Exercise prompt: Some lines in the listing may contain the word "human". Say how many, with the number alone.
--
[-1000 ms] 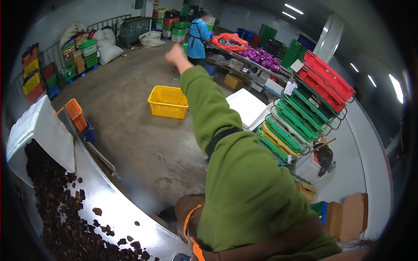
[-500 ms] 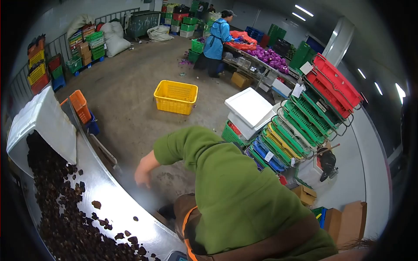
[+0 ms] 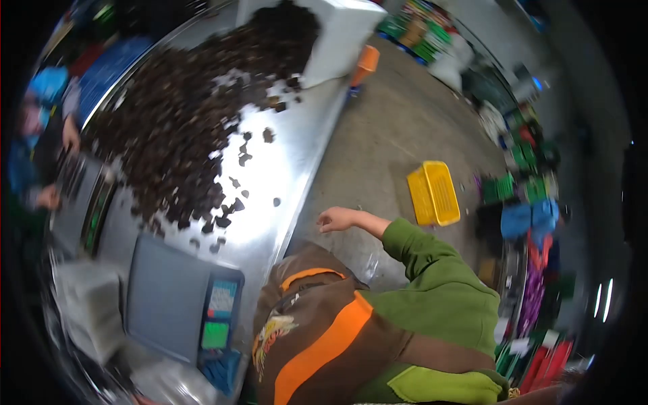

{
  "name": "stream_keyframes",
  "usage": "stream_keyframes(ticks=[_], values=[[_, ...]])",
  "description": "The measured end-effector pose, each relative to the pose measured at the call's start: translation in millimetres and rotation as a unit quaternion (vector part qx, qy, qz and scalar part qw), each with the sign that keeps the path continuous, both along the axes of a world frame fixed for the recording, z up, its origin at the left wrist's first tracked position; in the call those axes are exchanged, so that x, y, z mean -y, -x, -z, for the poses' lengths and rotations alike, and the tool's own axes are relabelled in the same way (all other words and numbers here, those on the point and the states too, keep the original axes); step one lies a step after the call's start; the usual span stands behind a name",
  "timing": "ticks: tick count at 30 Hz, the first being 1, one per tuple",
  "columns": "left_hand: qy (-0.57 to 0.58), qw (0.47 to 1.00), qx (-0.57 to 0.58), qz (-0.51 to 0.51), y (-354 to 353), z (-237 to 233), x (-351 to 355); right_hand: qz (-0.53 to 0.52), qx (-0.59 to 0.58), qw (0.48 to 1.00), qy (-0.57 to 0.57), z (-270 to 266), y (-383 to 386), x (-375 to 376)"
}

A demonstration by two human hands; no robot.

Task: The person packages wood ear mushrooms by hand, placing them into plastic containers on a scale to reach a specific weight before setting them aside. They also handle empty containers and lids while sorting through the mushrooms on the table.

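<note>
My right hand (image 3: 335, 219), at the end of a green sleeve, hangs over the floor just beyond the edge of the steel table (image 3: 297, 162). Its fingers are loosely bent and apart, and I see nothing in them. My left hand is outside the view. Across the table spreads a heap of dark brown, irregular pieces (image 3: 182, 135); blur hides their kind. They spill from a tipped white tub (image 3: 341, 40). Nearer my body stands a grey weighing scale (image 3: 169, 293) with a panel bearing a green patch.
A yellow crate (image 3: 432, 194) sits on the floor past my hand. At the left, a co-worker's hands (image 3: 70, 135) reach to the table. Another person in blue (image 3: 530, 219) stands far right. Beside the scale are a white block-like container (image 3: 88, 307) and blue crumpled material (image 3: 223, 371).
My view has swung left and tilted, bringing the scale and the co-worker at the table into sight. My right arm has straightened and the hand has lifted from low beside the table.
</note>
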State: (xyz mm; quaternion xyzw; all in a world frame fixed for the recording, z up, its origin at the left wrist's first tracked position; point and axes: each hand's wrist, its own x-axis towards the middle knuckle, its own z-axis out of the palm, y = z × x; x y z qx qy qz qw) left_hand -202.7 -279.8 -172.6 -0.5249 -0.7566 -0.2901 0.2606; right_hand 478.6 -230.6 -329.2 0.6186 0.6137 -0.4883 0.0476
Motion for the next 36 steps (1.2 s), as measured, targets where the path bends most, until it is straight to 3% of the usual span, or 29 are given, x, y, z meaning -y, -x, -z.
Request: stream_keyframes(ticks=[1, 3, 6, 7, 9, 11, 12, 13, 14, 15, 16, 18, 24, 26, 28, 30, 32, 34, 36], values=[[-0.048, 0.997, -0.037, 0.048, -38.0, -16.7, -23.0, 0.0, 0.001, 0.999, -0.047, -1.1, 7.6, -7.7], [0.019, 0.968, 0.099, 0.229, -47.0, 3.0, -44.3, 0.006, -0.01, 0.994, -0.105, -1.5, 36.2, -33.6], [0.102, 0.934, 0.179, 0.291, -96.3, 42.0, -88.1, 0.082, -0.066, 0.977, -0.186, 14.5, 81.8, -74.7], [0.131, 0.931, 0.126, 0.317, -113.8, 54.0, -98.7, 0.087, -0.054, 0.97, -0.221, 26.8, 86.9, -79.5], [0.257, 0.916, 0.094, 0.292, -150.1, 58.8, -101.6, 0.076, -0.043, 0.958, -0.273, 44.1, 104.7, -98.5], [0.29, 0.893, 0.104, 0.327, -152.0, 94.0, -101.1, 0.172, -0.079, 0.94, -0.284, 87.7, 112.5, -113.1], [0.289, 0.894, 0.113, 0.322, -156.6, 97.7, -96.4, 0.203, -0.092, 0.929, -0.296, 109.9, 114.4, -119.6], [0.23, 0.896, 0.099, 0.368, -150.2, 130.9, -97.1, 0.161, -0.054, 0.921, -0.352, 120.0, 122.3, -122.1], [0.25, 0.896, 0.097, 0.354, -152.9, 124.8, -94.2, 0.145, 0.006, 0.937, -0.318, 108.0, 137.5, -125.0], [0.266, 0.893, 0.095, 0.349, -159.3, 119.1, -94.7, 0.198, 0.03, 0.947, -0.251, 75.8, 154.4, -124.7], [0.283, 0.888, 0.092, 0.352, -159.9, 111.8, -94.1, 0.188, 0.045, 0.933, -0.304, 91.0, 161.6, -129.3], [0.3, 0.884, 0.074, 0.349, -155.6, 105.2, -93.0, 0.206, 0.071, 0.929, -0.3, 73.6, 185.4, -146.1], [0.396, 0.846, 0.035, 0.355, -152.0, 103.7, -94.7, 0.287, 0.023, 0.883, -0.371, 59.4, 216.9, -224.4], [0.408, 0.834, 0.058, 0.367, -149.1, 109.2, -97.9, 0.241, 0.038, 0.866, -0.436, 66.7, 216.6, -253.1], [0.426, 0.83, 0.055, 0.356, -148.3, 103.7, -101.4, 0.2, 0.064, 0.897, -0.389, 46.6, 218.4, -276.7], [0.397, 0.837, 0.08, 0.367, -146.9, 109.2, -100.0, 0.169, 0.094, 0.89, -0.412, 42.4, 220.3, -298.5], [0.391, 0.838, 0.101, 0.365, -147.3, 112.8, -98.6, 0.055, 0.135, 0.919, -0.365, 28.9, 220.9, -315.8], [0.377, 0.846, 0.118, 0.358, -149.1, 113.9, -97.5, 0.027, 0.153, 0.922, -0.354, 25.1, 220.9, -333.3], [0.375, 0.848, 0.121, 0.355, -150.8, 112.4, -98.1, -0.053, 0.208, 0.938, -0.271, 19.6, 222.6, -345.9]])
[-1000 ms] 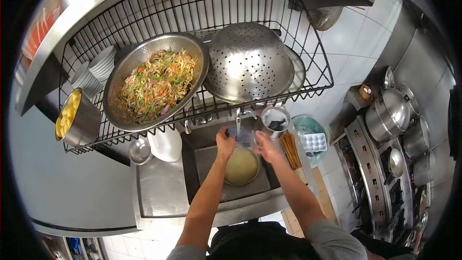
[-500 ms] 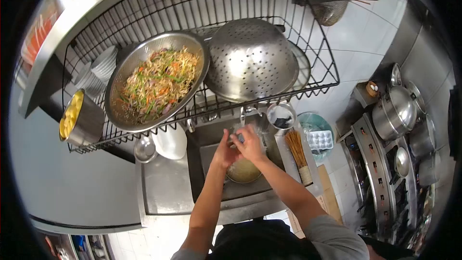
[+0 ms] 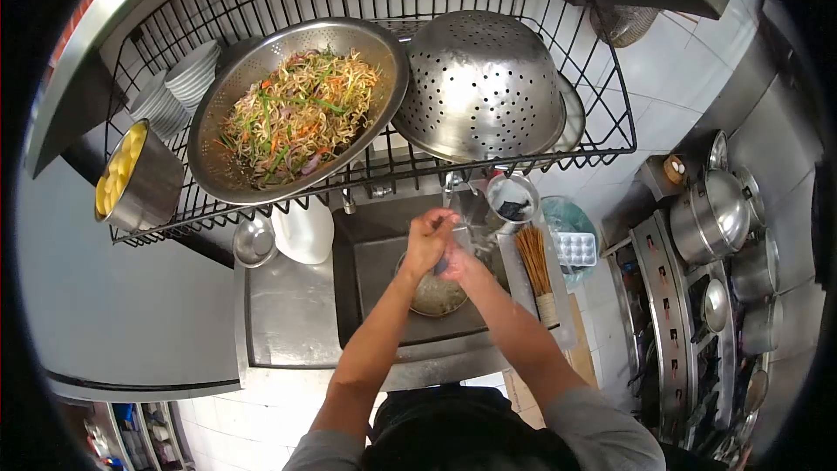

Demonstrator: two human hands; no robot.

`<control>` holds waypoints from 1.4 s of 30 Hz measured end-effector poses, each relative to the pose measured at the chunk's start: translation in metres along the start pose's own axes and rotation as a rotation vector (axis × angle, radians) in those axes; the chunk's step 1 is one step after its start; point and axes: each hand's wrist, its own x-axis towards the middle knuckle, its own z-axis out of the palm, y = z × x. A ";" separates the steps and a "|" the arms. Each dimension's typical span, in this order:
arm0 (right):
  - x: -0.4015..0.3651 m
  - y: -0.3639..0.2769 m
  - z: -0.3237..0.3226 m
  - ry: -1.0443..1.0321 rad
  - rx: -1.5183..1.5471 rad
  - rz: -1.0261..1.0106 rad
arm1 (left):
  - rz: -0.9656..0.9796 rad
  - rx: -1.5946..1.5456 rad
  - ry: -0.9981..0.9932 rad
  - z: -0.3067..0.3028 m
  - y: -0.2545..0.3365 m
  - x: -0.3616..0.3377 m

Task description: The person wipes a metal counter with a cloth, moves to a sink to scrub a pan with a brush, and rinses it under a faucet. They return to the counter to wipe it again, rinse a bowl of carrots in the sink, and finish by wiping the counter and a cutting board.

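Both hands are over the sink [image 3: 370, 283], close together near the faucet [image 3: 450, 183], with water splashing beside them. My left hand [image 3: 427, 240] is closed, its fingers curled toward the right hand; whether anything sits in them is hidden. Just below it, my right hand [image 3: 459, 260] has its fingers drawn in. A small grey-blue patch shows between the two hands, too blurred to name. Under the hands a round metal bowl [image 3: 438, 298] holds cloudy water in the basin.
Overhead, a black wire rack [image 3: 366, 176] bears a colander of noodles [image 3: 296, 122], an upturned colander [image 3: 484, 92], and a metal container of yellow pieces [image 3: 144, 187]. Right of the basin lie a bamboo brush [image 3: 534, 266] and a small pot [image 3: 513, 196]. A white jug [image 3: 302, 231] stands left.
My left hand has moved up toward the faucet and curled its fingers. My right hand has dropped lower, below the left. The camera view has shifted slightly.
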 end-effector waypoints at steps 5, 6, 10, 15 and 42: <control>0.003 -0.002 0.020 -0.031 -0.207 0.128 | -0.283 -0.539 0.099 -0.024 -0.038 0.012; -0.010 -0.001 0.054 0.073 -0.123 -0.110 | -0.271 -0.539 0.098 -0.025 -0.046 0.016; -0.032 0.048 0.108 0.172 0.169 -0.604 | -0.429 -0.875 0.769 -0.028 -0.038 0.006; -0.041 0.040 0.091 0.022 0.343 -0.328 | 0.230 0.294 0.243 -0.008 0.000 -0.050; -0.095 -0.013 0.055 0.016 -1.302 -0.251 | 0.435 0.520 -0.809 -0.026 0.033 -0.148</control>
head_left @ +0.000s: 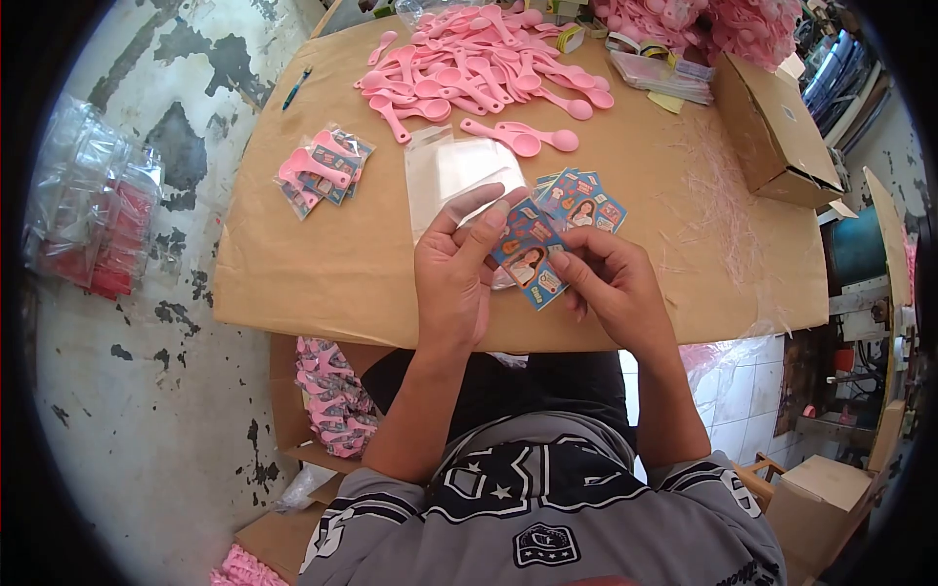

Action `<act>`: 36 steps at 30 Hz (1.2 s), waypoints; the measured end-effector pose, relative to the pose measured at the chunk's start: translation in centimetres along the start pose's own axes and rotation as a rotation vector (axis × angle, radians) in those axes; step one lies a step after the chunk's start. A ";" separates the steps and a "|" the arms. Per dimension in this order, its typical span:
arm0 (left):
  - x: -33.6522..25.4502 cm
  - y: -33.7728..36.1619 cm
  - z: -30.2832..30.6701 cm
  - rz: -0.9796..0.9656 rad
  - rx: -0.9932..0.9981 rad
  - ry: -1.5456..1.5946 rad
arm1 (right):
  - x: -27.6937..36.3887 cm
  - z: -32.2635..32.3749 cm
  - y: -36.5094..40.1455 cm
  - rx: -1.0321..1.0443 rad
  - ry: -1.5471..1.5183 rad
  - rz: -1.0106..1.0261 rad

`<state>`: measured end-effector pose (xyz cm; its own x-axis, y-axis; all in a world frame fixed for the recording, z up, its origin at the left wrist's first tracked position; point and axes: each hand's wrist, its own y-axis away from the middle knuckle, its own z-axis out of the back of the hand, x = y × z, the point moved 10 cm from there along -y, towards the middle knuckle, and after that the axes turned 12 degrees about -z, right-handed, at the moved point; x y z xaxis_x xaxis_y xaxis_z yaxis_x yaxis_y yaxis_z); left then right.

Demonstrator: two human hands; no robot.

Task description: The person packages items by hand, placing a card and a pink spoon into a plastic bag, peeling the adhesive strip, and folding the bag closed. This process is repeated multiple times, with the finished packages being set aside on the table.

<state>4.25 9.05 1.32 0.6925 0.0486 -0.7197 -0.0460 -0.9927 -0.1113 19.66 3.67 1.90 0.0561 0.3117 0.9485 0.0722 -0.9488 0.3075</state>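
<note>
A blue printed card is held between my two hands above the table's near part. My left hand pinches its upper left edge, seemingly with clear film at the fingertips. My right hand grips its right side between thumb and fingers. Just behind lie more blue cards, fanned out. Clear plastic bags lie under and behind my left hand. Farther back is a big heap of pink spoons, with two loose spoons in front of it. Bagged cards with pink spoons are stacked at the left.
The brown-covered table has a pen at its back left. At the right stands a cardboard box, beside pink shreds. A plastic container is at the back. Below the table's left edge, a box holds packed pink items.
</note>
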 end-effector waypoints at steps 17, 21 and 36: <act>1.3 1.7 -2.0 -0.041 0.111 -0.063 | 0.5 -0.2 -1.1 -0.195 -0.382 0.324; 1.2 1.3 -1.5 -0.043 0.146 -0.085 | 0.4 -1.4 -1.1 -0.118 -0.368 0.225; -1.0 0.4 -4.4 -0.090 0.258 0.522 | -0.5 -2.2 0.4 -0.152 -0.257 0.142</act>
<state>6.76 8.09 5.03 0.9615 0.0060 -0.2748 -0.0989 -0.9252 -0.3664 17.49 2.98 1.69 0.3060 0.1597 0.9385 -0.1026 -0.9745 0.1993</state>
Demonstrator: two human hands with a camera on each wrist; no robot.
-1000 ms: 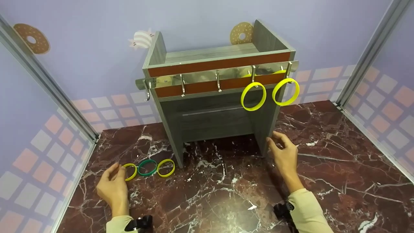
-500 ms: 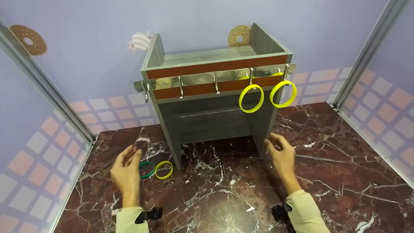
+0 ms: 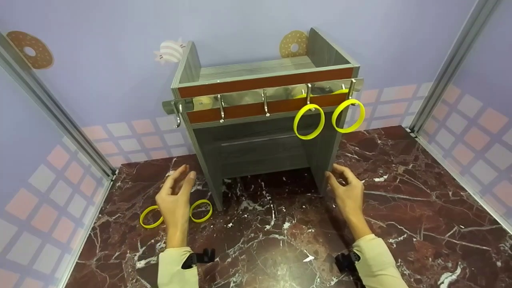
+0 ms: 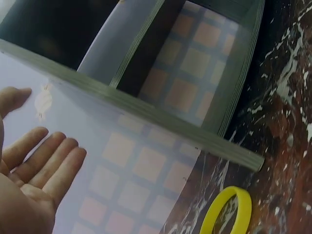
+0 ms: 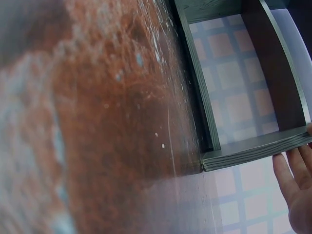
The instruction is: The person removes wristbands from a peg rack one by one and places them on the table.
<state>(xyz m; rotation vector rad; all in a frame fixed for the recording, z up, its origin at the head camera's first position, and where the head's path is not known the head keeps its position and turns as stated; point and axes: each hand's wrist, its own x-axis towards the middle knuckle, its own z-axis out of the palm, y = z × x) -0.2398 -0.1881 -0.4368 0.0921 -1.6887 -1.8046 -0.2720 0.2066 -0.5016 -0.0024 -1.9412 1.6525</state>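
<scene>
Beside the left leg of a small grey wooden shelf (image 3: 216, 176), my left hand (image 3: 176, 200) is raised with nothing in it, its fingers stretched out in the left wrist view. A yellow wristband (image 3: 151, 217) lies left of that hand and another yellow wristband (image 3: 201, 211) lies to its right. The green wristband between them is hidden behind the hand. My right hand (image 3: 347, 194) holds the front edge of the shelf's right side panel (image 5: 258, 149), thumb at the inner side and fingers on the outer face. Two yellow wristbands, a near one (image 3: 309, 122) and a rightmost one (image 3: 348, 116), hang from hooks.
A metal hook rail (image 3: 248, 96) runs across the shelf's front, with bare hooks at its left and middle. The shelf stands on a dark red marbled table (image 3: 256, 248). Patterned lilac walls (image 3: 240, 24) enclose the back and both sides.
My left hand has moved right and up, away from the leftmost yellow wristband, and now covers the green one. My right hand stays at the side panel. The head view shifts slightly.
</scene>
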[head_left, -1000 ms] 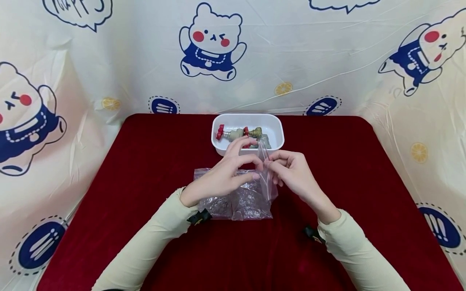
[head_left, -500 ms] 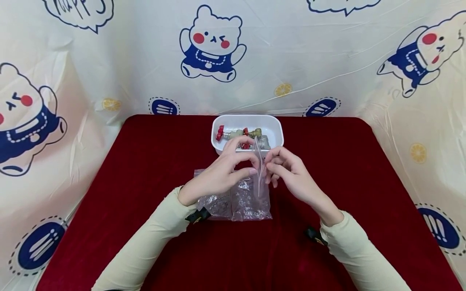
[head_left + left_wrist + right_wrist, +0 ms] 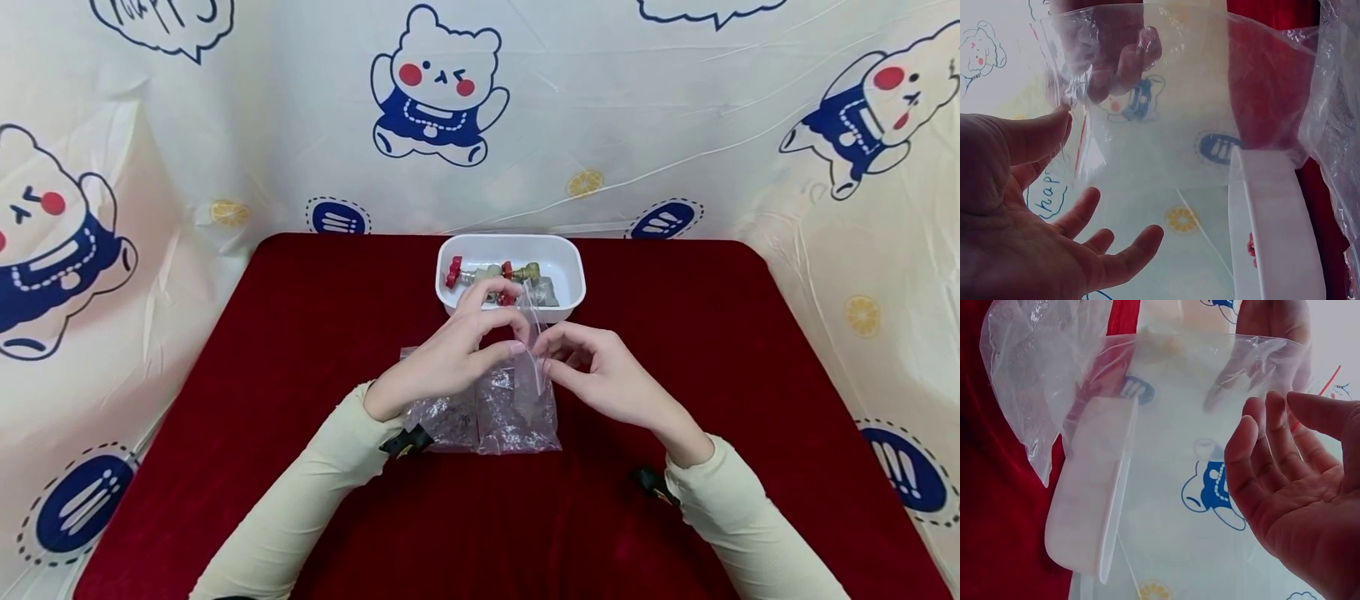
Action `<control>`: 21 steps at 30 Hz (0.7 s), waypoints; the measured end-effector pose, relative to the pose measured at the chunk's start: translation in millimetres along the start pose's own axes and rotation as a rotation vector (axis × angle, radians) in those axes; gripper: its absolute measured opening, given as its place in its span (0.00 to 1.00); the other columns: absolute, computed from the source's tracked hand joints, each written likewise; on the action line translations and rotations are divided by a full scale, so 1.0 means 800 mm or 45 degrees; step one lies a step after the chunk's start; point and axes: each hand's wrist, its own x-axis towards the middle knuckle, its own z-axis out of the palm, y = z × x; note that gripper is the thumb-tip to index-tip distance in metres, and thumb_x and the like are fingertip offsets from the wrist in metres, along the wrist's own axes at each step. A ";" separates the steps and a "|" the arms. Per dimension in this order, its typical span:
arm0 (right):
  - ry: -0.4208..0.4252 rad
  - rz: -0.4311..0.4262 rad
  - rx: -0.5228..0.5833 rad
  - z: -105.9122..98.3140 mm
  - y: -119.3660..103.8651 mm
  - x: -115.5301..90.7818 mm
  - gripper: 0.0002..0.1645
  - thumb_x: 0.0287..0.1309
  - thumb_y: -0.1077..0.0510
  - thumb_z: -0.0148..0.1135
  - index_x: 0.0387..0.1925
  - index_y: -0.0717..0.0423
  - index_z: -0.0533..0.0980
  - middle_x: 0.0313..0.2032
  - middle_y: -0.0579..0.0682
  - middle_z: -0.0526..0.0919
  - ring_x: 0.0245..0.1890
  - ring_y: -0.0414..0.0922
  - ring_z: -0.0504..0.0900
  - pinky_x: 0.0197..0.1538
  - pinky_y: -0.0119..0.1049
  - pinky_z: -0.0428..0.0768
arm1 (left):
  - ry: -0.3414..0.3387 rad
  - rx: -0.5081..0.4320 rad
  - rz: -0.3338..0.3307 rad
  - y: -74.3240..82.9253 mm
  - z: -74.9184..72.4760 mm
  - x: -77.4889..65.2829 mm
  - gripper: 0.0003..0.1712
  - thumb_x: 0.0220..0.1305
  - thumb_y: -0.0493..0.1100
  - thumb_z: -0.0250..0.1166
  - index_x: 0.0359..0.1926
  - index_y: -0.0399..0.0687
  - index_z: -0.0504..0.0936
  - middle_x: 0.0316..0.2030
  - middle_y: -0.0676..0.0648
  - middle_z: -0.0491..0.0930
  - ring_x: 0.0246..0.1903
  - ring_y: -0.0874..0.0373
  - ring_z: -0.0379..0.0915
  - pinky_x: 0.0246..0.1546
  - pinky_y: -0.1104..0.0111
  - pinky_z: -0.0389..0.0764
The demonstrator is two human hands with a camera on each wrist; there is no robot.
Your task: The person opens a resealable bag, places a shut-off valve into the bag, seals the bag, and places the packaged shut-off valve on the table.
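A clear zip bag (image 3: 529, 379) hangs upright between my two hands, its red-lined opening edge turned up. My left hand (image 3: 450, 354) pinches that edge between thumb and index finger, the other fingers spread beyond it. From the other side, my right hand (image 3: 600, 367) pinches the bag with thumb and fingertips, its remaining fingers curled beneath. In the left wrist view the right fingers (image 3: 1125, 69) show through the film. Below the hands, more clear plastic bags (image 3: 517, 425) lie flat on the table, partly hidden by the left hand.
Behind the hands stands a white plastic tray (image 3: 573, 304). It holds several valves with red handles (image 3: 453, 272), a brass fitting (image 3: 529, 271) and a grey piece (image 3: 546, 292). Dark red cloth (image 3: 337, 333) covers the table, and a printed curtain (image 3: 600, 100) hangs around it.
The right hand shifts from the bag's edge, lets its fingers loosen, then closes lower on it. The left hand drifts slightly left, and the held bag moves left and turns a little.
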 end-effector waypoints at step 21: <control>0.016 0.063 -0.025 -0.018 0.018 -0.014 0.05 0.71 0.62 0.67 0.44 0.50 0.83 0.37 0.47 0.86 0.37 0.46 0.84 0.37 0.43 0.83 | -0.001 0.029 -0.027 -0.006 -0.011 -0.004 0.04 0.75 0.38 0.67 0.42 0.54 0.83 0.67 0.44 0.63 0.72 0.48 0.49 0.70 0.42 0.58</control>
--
Solution for this exercise: 5